> [Problem description]: Quote every line from the top of the listing down to and including the line that contains "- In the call".

> [Information shown]:
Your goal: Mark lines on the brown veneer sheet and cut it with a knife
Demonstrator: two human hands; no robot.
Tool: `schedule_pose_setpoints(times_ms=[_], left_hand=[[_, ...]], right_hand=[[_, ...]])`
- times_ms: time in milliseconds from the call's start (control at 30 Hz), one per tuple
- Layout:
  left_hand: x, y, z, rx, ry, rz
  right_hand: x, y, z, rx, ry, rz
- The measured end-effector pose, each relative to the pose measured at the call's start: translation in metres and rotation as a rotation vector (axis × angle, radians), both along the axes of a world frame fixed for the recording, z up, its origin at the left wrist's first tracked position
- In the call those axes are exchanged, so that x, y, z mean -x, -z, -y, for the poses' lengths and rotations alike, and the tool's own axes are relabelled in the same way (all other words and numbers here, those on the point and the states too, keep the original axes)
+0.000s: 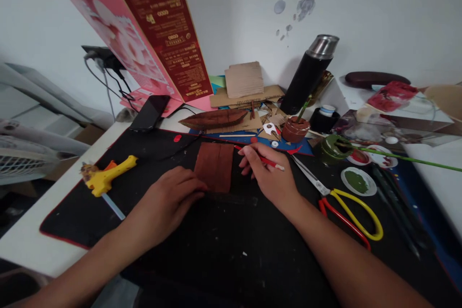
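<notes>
Left hand (180, 197): fingers nearly together, fingertips right on the brown rectangular piece (213, 166)!
Right hand (270, 173): pinching 1 red pencil (266, 160), just beside that piece!
Brown piece: flat on the black mat (169, 250), between both hands!

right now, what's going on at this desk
Someone's left hand is at the lower left edge of a flat, brown rectangular piece on a black mat. The right hand holds a slim red pencil just right of the piece. Yellow-and-red-handled metal scissors and a yellow plastic glue gun lie on either side.
</notes>
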State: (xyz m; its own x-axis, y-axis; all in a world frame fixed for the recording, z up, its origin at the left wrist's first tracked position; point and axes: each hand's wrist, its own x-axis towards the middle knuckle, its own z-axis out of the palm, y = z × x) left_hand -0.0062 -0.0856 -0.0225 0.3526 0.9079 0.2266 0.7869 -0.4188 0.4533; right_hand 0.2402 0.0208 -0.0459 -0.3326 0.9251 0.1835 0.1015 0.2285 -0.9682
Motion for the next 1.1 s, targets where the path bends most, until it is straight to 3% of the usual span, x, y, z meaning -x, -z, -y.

> [Written response]:
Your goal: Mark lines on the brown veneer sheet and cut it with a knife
Demonstrator: two human hands; no robot.
Tool: `schedule_pose_setpoints(times_ms=[_], left_hand=[[_, ...]], right_hand=[[_, ...]])`
- times_ms: time in milliseconds from the call's start (control at 30 Hz), one per tuple
- Layout:
  left_hand: x, y, z, rx, ry, rz
  right_hand: x, y, z, rx, ry, rz
- The measured end-effector pose, each relative to the pose measured at the call's start: translation in metres and rotation as a rotation vector (axis × angle, radians), both along the axes of a world frame fixed for the recording, z up, its origin at the left wrist's first tracked position
- In the call those axes are exchanged, so that x, y, z mean -x, -z, -y, for the poses' lengths and rotations alike, and the tool's own axes are relabelled in the same way (all other words and numbers here, those on the point and the states too, keep the original axes)

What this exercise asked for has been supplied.